SummaryList <- MajorListeners %>% filter(Speaker %in% c("Bojack Horseman","Diane Nguyen", "Mister Peanutbutter", "Todd Chavez", "Princess Carolyn")) %>% group_by(Speaker) %>% summarise(`Bojack Horseman` = sum(`Bojack Horseman`), `Diane Nguyen` = sum(`Diane Nguyen`), `Mister Peanutbutter` = sum(`Mister Peanutbutter`), `Todd Chavez` = sum(`Todd Chavez`), `Princess Carolyn` = sum(`Princess Carolyn`)) %>% gather(Listener, Count, -Speaker)

SummaryList %>% kable("html") %>% kable_styling(bootstrap_options = c("striped", "hover"))
Speaker Listener Count
Bojack Horseman Bojack Horseman 0
Diane Nguyen Bojack Horseman 169
Mister Peanutbutter Bojack Horseman 67
Princess Carolyn Bojack Horseman 113
Todd Chavez Bojack Horseman 223
Bojack Horseman Diane Nguyen 168
Diane Nguyen Diane Nguyen 0
Mister Peanutbutter Diane Nguyen 7
Princess Carolyn Diane Nguyen 0
Todd Chavez Diane Nguyen 3
Bojack Horseman Mister Peanutbutter 36
Diane Nguyen Mister Peanutbutter 4
Mister Peanutbutter Mister Peanutbutter 0
Princess Carolyn Mister Peanutbutter 0
Todd Chavez Mister Peanutbutter 0
Bojack Horseman Todd Chavez 210
Diane Nguyen Todd Chavez 0
Mister Peanutbutter Todd Chavez 3
Princess Carolyn Todd Chavez 6
Todd Chavez Todd Chavez 0
Bojack Horseman Princess Carolyn 109
Diane Nguyen Princess Carolyn 0
Mister Peanutbutter Princess Carolyn 0
Princess Carolyn Princess Carolyn 0
Todd Chavez Princess Carolyn 2

Finally, we develop the Chord Diagram:

chordColour = c("#a8e6cf",
                "#dcedc1",
                "#ffd3b6",
                "#ff8b94",
                "#e6e6fa")

chordDiagram(SummaryList, grid.col = chordColour, directional = T)

circos.clear()
chordColour = c("#a8e6cf",
                "#dcedc1",
                "#ffd3b6",
                "#ff8b94",
                "#e6e6fa")

chordDiagram(SummaryList, grid.col = chordColour, directional = T)

circos.clear()

This plot shows the proportion of dialogue spoken to and by a character. The anti-clockwise side of the segment (in their colour) shows how many lines of dialogue the character speaks, and to whom they address it. The multicolored clockwise segment shows the proportion of dialogue addressed to them by others, showing how this is divided by speakers. Thus, we can see that in the first 4 episodes it is Bojack’s relationships that dominate the show. This is understandable as he is the titular character.

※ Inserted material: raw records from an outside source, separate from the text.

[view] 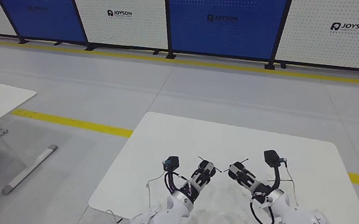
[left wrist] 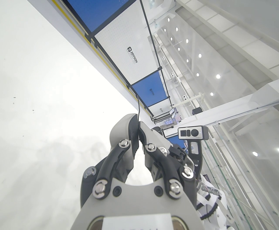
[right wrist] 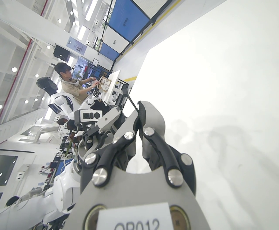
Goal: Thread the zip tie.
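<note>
Left tool [left wrist: 138, 125] pinches the zip tie [left wrist: 138, 106]; right tool [right wrist: 139, 110] likewise.

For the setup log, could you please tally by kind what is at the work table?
Grippers: 2, the left gripper and the right gripper, jaws shut.
Black zip tie ends: 2, a strap end in the left, a head end in the right; whether one tie, I cannot tell.
White table: 1.
Total: 5.

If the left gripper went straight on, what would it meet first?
Likely nothing: the left gripper, shut on the zip tie, points over the table, though the right gripper sits close beside.
</note>
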### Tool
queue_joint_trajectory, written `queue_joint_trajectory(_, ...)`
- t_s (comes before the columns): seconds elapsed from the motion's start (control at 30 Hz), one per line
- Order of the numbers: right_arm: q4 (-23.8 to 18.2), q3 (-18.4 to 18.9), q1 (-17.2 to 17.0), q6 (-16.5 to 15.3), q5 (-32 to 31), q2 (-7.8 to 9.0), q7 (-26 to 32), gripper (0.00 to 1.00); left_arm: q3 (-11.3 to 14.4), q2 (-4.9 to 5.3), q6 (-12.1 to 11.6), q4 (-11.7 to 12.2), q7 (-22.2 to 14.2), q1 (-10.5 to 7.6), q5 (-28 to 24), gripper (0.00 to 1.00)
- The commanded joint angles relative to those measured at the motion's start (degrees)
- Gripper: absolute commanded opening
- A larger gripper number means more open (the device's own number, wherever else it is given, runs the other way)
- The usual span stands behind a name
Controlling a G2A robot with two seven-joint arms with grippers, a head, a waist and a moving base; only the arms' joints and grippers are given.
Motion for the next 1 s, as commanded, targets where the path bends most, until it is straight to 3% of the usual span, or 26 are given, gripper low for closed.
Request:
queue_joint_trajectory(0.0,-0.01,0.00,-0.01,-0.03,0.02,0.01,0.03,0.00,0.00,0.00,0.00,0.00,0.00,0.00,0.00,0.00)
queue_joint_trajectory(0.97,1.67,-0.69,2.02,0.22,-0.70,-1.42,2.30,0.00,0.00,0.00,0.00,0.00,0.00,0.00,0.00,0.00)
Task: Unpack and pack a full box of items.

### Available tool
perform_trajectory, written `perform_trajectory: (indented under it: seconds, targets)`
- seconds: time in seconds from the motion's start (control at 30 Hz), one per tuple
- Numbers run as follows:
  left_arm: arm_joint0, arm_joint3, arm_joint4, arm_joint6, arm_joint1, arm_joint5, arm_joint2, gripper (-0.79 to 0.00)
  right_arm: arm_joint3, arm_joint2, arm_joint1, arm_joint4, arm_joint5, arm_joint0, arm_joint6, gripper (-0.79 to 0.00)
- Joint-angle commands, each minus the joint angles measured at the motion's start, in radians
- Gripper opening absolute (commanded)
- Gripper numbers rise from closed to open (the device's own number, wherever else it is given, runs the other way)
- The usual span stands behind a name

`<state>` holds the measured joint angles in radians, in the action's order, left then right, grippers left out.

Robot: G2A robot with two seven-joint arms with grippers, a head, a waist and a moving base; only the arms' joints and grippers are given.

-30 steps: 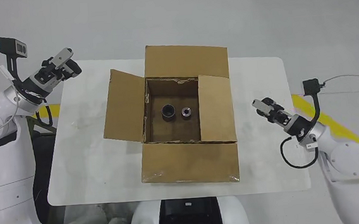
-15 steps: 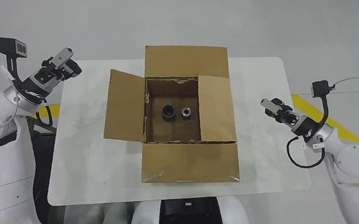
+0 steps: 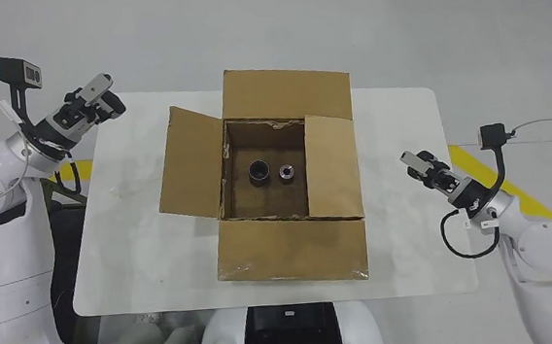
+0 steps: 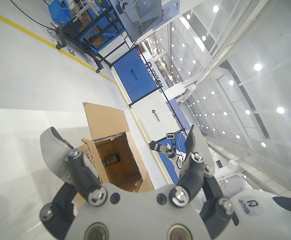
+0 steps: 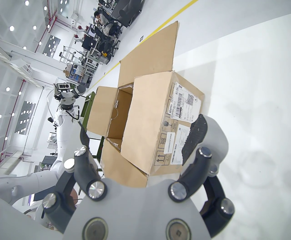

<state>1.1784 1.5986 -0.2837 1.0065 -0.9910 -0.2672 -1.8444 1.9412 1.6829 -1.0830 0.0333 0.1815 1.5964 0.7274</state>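
The left tool (image 3: 90, 99) hangs just outside the far left corner of the white desk (image 3: 126, 242). Its two fingers are apart and nothing is between them. It points toward the box, so I think it is kept ready and out of the way.

The brown cardboard box (image 3: 335, 182) stands in the middle of the desk, nearer to the front edge. Its four flaps are folded outward, which leaves the opening free from above. On the bottom lie two items: a short dark cylinder (image 3: 258, 172) and, just beside it to the right, a smaller grey metal ring (image 3: 287, 172). There is a small gap between them. With so few items inside, I judge that the box is either almost unpacked or only beginning to be packed, and I cannot tell which.

The right tool (image 3: 414, 161) is over the desk near its right edge, apart from the right flap. Its fingers are also spread and hold nothing. It faces the box wall, probably waiting for its turn.
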Motion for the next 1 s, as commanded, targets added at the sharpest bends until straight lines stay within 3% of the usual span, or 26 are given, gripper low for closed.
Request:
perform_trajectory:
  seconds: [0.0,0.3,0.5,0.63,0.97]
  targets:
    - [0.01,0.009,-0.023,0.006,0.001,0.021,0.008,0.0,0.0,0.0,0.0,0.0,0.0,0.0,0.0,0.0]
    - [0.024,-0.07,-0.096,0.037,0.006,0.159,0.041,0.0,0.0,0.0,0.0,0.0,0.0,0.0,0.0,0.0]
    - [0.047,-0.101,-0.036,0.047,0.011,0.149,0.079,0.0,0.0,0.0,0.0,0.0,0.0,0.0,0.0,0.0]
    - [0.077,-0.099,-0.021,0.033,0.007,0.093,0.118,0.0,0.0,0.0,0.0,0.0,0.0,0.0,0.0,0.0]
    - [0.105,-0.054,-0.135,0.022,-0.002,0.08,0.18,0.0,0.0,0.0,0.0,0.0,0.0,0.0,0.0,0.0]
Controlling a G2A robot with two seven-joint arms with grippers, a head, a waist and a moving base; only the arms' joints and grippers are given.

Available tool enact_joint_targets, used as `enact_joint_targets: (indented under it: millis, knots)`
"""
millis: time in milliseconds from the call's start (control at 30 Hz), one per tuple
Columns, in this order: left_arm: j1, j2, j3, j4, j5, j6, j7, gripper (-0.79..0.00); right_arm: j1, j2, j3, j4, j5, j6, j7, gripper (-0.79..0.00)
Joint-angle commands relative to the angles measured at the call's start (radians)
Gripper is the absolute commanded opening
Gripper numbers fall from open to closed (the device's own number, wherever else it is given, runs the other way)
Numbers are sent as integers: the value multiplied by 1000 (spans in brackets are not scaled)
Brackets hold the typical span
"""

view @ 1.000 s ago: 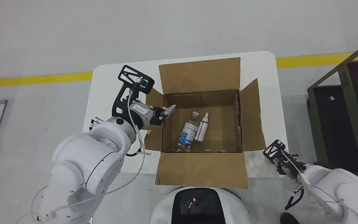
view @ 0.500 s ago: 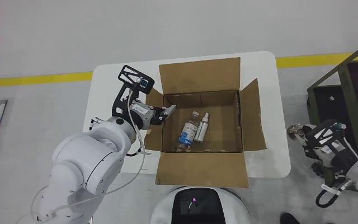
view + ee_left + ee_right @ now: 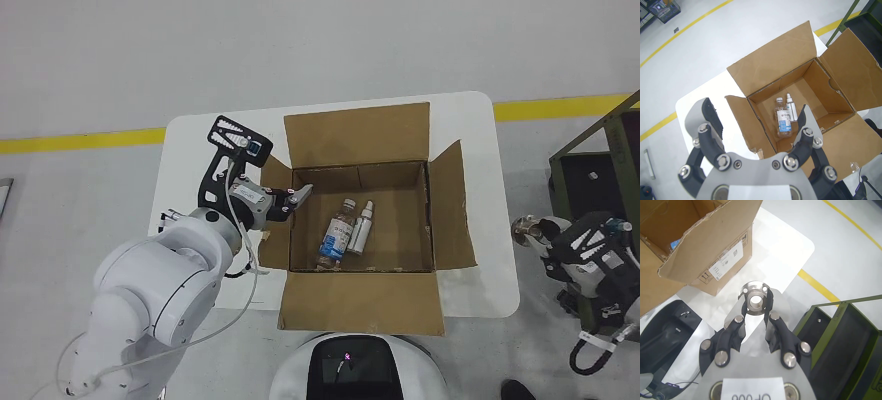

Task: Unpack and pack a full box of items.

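Gripping a metal ring point(image 3: 753, 286) in the right gripper point(image 3: 755, 302) beside the bench point(image 3: 783, 247) (left gripper point(image 3: 755, 103) spread open over the box point(image 3: 772, 62)).

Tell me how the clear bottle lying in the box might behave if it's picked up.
The clear bottle lies on its side and looks round, so it may roll if nudged. Its smooth plastic could slip. It lies right beside the white spray bottle, which might shift too.
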Motion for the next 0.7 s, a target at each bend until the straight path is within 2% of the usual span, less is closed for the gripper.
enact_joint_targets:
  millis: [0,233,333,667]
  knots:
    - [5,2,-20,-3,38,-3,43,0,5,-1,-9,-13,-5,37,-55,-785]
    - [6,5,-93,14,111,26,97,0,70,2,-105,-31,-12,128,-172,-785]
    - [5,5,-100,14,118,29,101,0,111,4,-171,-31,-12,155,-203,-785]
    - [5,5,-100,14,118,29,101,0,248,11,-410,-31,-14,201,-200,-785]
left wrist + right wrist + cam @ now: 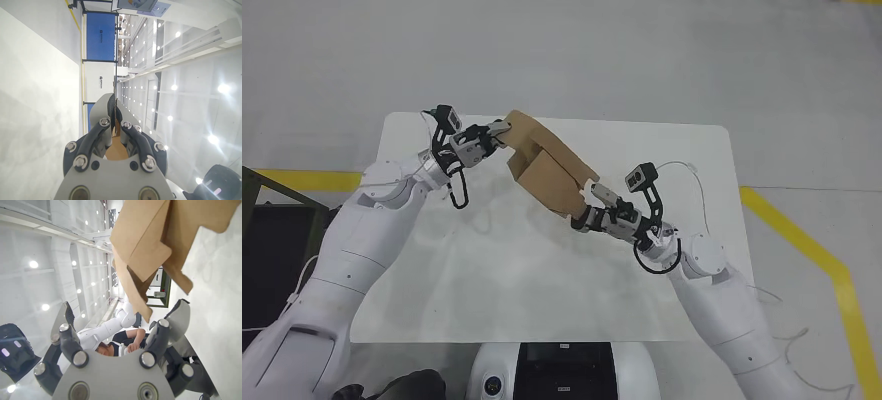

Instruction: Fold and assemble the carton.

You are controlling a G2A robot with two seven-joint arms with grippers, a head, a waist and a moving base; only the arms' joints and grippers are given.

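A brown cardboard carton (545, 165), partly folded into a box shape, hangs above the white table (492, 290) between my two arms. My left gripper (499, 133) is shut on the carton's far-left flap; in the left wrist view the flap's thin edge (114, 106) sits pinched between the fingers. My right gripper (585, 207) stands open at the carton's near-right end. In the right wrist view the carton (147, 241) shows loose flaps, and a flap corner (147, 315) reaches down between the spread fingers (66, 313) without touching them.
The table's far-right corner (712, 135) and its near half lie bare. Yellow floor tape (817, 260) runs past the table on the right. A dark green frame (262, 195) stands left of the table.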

Bojack and Todd have the most interactions with each other in this time-period, and most of the relationships seem roughly equal between speaking and listening.

What would be interesting would be to compare the circular plots of early episodes with later seasons, seeing if the ensemble cast take on a greater proportion of the interactions.

I could select a random later episode to transcribe out of order in order to compare these dynamics, and will provide further results when this is complete.